By SHAHID SHAH, MSc and BRIAN VAN WINKLE, MBA

In this two-part series, we examine several common misconceptions made by health tech start-up companies in working with Health Systems and offers advice on how to recognize and address each. From approaching systems with a solution-first mentality to not understanding the context in which health systems work, we look to provide constructive criticisms meant to support more effective partnerships between health systems and digital tech solutions.

Perspectives and Reactions from the Industry

Understand the Current System Environment We Are Working In: In some cases, technology solutions are barricading healthcare systems inside.  In other cases, they are allowing us to seamlessly interact with other systems.  Typically, large healthcare systems have a combination of both.

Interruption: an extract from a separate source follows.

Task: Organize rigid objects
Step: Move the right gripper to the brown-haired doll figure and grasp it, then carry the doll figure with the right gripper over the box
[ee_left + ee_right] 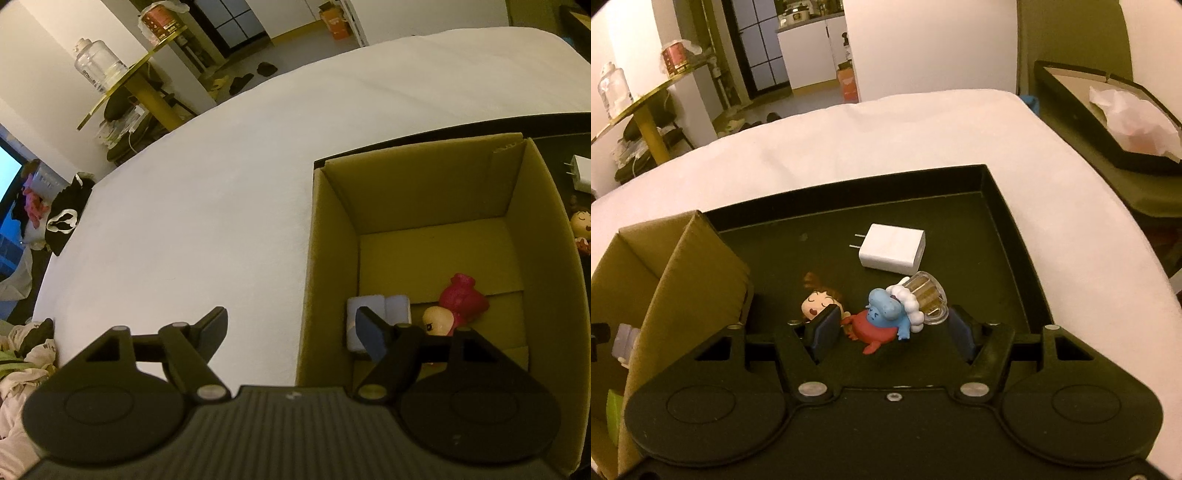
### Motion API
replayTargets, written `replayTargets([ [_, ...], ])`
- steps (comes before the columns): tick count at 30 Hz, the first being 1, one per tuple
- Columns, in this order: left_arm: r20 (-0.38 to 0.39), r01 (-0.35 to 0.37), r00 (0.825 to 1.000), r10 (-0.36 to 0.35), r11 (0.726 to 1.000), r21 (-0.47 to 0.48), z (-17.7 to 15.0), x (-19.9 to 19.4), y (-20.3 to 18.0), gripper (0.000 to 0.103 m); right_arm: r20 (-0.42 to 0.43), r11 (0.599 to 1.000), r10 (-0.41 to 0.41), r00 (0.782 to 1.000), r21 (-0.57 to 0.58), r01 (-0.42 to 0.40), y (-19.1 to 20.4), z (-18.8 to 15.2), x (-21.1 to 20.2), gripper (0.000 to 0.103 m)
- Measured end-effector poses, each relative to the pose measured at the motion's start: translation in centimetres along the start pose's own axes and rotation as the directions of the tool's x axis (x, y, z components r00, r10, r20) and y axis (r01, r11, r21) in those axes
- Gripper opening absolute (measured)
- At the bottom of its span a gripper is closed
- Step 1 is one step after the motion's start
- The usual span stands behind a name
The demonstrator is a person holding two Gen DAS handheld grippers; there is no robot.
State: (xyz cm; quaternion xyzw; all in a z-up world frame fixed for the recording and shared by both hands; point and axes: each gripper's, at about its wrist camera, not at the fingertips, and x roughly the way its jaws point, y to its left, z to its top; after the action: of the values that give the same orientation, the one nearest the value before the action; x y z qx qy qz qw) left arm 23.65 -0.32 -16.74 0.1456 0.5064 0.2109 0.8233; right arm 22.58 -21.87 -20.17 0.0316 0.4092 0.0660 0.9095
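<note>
A cardboard box (543, 229) stands in a black tray (1004, 199) on a white bed. In the box lie a pink-dressed doll figurine (456, 306) and a small pale blue block (380, 314). My left gripper (295, 332) is open and empty, straddling the box's left wall. My right gripper (892, 328) is open around a blue figure with a red crab and beer mug (897, 314) lying on the tray. A brown-haired doll head figurine (820, 299) lies left of it, a white charger plug (892, 249) behind it.
The white bed (207, 206) spreads left and behind. The cardboard box shows in the right wrist view (687, 280) left of the tray. A dark box with tissue paper (1123, 110) sits at the far right. A gold side table (136, 74) with a jar stands beyond.
</note>
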Motion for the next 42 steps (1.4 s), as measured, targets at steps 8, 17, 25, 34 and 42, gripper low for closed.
replayTargets([
  [8,0.001,0.066,0.998,-0.066,0.997,-0.031,-1.1,-0.4,0.7,0.075,0.076,1.0,0.001,0.997,0.014,-0.002,0.3,1.0,-1.7,0.062],
  [17,0.012,0.099,0.995,-0.098,0.994,-0.049,-2.0,0.2,1.1,0.075,0.157,0.997,0.06,0.986,-0.06,-0.051,2.7,1.6,-2.7,0.062],
  [25,0.021,0.149,0.989,-0.147,0.98,-0.129,-2.5,0.6,2.4,0.075,0.129,0.98,0.07,0.989,-0.192,-0.044,5.7,3.3,-3.3,0.059],
  [34,0.04,0.201,0.98,-0.197,0.965,-0.169,-2.8,1.5,3.8,0.075,0.077,0.971,0.071,0.994,-0.233,-0.051,7.9,3.7,-3.0,0.014],
  [42,0.058,0.239,0.971,-0.232,0.952,-0.192,-3.0,1.8,4.5,0.075,0.007,0.977,-0.003,1.0,-0.211,0.004,7.4,1.5,-1.2,0.021],
])
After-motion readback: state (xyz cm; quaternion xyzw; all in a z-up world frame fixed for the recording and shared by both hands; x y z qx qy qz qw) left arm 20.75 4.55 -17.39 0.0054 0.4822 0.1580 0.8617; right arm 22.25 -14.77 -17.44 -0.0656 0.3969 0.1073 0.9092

For outside solutions to be effective, start-ups need to be intimately familiar with the existing (and on-the-horizon) systems that healthcare organizations are using or contemplating.  Rarely will a solution not have to interact with existing software solutions – and this goes well beyond just the EMR. 

Advice

Have an Integration Plan: A stand-alone solution, which doesn’t tie to one or more of the healthcare institutions key systems of record (SoR) or systems of engagement (SoE) is a useless solution. Your solution should be able to stand alone in the first few weeks, as users begin to use it and get familiar with its capabilities. However, as soon as value is realized (not necessarily achieved), it’s crucial that your solution support either SMART on FHIR, FHIR, HL7v2.x, or all of the above. If you don’t have a believable integration story fully worked out, you’re not ready to launch into the health system market. Go back and do your homework.  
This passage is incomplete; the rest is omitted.